<<<<

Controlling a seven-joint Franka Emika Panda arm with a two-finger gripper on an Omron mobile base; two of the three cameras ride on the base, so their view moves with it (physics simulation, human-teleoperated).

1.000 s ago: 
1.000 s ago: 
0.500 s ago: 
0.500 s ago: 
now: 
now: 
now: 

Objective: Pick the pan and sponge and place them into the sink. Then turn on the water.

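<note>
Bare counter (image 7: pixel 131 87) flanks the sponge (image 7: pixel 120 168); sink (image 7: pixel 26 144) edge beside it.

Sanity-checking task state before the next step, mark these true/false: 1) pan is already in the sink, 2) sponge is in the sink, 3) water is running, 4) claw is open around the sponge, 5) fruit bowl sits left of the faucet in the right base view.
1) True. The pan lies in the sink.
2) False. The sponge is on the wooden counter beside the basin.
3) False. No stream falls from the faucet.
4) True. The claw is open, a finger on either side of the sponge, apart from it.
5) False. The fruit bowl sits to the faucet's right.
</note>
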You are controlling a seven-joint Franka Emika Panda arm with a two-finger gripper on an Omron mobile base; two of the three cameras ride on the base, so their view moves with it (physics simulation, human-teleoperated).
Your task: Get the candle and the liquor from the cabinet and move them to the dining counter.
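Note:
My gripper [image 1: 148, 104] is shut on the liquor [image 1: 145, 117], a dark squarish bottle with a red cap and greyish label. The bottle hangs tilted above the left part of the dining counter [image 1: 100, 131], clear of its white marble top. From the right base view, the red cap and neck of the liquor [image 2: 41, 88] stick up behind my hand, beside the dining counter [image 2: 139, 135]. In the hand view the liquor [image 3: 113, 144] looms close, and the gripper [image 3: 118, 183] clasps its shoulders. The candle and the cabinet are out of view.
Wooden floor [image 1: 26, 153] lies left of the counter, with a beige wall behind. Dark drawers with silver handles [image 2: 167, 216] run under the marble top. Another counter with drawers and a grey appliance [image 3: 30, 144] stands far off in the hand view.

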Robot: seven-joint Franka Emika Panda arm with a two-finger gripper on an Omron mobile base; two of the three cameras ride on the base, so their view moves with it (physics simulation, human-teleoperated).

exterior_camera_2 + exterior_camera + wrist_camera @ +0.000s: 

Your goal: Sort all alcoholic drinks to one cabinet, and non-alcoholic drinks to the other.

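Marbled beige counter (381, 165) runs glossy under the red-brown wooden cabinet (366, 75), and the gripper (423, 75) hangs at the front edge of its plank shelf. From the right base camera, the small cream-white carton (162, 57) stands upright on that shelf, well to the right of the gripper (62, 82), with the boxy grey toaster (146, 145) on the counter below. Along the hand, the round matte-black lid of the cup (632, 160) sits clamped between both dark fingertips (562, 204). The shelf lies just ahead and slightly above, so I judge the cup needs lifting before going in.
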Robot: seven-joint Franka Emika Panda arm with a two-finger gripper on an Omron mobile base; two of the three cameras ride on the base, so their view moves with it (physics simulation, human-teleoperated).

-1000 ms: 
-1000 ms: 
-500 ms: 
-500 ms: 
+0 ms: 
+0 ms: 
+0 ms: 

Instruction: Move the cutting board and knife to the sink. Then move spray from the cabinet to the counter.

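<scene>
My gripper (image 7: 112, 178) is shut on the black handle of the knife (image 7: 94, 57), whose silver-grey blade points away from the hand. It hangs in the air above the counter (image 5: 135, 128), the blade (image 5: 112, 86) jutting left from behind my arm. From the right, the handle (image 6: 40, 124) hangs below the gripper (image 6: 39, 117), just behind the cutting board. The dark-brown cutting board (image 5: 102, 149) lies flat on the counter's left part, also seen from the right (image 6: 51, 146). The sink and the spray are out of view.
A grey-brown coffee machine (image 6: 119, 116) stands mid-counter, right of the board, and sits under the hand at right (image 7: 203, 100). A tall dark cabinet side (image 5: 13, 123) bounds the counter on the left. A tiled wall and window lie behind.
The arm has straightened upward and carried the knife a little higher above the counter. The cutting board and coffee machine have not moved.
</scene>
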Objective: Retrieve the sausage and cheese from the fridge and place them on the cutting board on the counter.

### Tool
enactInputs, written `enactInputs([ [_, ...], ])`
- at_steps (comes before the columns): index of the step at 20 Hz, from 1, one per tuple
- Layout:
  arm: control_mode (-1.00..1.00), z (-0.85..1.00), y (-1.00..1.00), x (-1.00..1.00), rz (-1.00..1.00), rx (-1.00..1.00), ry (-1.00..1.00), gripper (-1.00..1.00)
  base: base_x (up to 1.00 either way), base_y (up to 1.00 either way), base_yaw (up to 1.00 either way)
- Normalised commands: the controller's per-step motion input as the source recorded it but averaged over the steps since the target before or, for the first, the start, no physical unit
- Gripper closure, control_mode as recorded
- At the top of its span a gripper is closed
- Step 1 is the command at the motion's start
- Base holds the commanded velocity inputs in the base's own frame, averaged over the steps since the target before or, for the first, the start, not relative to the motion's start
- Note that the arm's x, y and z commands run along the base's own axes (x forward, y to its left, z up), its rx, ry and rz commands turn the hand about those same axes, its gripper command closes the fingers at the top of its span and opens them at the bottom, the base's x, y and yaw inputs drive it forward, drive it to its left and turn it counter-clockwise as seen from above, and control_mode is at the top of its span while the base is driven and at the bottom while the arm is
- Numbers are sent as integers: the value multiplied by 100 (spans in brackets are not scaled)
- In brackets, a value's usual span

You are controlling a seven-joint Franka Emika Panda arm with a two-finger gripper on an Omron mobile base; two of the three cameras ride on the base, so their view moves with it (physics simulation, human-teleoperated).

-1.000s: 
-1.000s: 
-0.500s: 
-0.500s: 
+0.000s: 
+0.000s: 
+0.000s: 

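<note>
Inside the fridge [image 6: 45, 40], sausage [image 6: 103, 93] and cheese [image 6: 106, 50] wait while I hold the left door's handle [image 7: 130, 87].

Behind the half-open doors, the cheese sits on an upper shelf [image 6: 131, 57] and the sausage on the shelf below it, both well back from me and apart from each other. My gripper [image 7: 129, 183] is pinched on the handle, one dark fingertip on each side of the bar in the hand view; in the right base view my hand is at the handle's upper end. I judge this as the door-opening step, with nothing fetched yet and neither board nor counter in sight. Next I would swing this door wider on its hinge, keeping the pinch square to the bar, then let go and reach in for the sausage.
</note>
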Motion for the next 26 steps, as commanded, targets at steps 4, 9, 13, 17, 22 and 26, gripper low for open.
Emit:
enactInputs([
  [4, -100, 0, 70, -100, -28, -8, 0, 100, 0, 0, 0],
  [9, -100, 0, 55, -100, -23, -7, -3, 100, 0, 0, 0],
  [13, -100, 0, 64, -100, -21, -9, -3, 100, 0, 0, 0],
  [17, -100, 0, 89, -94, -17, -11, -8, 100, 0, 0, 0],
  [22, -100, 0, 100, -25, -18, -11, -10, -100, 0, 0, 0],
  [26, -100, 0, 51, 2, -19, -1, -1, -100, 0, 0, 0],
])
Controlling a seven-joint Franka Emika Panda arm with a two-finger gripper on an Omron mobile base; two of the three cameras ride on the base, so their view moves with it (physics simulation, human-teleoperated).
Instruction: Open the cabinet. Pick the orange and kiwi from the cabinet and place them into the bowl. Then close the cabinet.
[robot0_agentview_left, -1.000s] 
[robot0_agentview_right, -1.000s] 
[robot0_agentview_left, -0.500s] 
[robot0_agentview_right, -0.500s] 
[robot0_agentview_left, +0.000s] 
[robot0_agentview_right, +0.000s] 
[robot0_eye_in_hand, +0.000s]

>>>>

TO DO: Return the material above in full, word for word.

RESPONSE FOR THIS EXERCISE:
Controlling a seven-joint Franka Emika Panda arm with a two-finger gripper on an Omron mobile base; two of the three cameras ride on the base, so their view moves with it (physics simulation, human-teleoperated).

1.000 s ago: 
1.000 s ago: 
0.500 s ago: 
0.500 s ago: 
now: 
now: 
now: 

Objective: Pick the pan and sponge and place them into the sink. Then turn on the water.

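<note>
Bare counter (image 7: pixel 131 87) flanks the sponge (image 7: pixel 120 168); sink (image 7: pixel 26 144) edge beside it.

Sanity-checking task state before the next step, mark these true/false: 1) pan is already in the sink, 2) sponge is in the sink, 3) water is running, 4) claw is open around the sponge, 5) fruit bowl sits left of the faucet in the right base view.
1) True. The pan lies in the sink.
2) False. The sponge is on the wooden counter beside the basin.
3) False. No stream falls from the faucet.
4) True. The claw is open, a finger on either side of the sponge, apart from it.
5) False. The fruit bowl sits to the faucet's right.
</note>
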You are controlling a seven-joint Franka Emika Panda arm with a two-finger gripper on an Omron mobile base; two of the three cameras ride on the base, so their view moves with it (physics simulation, human-teleoperated).
Your task: Get the candle and the liquor from the cabinet and move them to the dining counter.
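Note:
My gripper [image 1: 148, 104] is shut on the liquor [image 1: 145, 117], a dark squarish bottle with a red cap and greyish label. The bottle hangs tilted above the left part of the dining counter [image 1: 100, 131], clear of its white marble top. From the right base view, the red cap and neck of the liquor [image 2: 41, 88] stick up behind my hand, beside the dining counter [image 2: 139, 135]. In the hand view the liquor [image 3: 113, 144] looms close, and the gripper [image 3: 118, 183] clasps its shoulders. The candle and the cabinet are out of view.
Wooden floor [image 1: 26, 153] lies left of the counter, with a beige wall behind. Dark drawers with silver handles [image 2: 167, 216] run under the marble top. Another counter with drawers and a grey appliance [image 3: 30, 144] stands far off in the hand view.
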
Robot: seven-joint Franka Emika Panda arm with a two-finger gripper on an Omron mobile base; two of the three cameras ride on the base, so their view moves with it (physics simulation, human-teleoperated).

exterior_camera_2 + exterior_camera + wrist_camera @ +0.000s: 

Your goal: Sort all alcoholic drinks to one cabinet, and non-alcoholic drinks to the other.

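Marbled beige counter (381, 165) runs glossy under the red-brown wooden cabinet (366, 75), and the gripper (423, 75) hangs at the front edge of its plank shelf. From the right base camera, the small cream-white carton (162, 57) stands upright on that shelf, well to the right of the gripper (62, 82), with the boxy grey toaster (146, 145) on the counter below. Along the hand, the round matte-black lid of the cup (632, 160) sits clamped between both dark fingertips (562, 204). The shelf lies just ahead and slightly above, so I judge the cup needs lifting before going in.
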Robot: seven-joint Franka Emika Panda arm with a two-finger gripper on an Omron mobile base; two of the three cameras ride on the base, so their view moves with it (physics simulation, human-teleoperated).

-1000 ms: 
-1000 ms: 
-500 ms: 
-500 ms: 
+0 ms: 
+0 ms: 
+0 ms: 

Instruction: Move the cutting board and knife to the sink. Then move spray from the cabinet to the counter.

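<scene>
My gripper (image 7: 112, 178) is shut on the black handle of the knife (image 7: 94, 57), whose silver-grey blade points away from the hand. It hangs in the air above the counter (image 5: 135, 128), the blade (image 5: 112, 86) jutting left from behind my arm. From the right, the handle (image 6: 40, 124) hangs below the gripper (image 6: 39, 117), just behind the cutting board. The dark-brown cutting board (image 5: 102, 149) lies flat on the counter's left part, also seen from the right (image 6: 51, 146). The sink and the spray are out of view.
A grey-brown coffee machine (image 6: 119, 116) stands mid-counter, right of the board, and sits under the hand at right (image 7: 203, 100). A tall dark cabinet side (image 5: 13, 123) bounds the counter on the left. A tiled wall and window lie behind.
The arm has straightened upward and carried the knife a little higher above the counter. The cutting board and coffee machine have not moved.
</scene>
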Objective: Retrieve the sausage and cheese from the fridge and place them on the cutting board on the counter.

### Tool
enactInputs, written `enactInputs([ [_, ...], ])`
- at_steps (comes before the columns): index of the step at 20 Hz, from 1, one per tuple
- Layout:
  arm: control_mode (-1.00..1.00), z (-0.85..1.00), y (-1.00..1.00), x (-1.00..1.00), rz (-1.00..1.00), rx (-1.00..1.00), ry (-1.00..1.00), gripper (-1.00..1.00)
  base: base_x (up to 1.00 either way), base_y (up to 1.00 either way), base_yaw (up to 1.00 either way)
- Normalised commands: the controller's per-step motion input as the source recorded it but averaged over the steps since the target before or, for the first, the start, no physical unit
- Gripper closure, control_mode as recorded
- At the top of its span a gripper is closed
- Step 1 is the command at the motion's start
- Base holds the commanded velocity inputs in the base's own frame, averaged over the steps since the target before or, for the first, the start, not relative to the motion's start
- Note that the arm's x, y and z commands run along the base's own axes (x forward, y to its left, z up), its rx, ry and rz commands turn the hand about those same axes, its gripper command closes the fingers at the top of its span and opens them at the bottom, the base's x, y and yaw inputs drive it forward, drive it to its left and turn it counter-clockwise as seen from above, and control_mode is at the top of its span while the base is driven and at the bottom while the arm is
- Numbers are sent as integers: the value multiplied by 100 (spans in brackets are not scaled)
- In brackets, a value's usual span

You are controlling a seven-joint Franka Emika Panda arm with a two-finger gripper on an Omron mobile base; two of the three cameras ride on the base, so their view moves with it (physics simulation, human-teleoperated).

-1.000s: 
-1.000s: 
-0.500s: 
-0.500s: 
+0.000s: 
+0.000s: 
+0.000s: 

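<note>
Inside the fridge [image 6: 45, 40], sausage [image 6: 103, 93] and cheese [image 6: 106, 50] wait while I hold the left door's handle [image 7: 130, 87].

Behind the half-open doors, the cheese sits on an upper shelf [image 6: 131, 57] and the sausage on the shelf below it, both well back from me and apart from each other. My gripper [image 7: 129, 183] is pinched on the handle, one dark fingertip on each side of the bar in the hand view; in the right base view my hand is at the handle's upper end. I judge this as the door-opening step, with nothing fetched yet and neither board nor counter in sight. Next I would swing this door wider on its hinge, keeping the pinch square to the bar, then let go and reach in for the sausage.
</note>
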Motion for the next 26 steps, as commanded, targets at steps 4, 9, 13, 17, 22 and 26, gripper low for open.
Emit:
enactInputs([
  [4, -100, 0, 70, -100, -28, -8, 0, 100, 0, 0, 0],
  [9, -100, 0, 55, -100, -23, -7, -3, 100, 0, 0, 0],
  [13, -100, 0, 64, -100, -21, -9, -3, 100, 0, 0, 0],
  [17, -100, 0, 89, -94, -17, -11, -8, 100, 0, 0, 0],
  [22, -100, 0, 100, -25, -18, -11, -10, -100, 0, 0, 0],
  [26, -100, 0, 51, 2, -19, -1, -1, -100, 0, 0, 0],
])
Controlling a seven-joint Franka Emika Panda arm with a two-finger gripper on an Omron mobile base; two of the three cameras ride on the base, so their view moves with it (physics simulation, human-teleoperated).
Instruction: Open the cabinet. Pick the orange and kiwi from the cabinet and place them into the bowl. Then close the cabinet.
[robot0_agentview_left, -1.000s] 
[robot0_agentview_right, -1.000s] 
[robot0_agentview_left, -0.500s] 
[robot0_agentview_right, -0.500s] 
[robot0_agentview_left, +0.000s] 
[robot0_agentview_right, +0.000s] 
[robot0_eye_in_hand, +0.000s]

This exercise has been fully answered.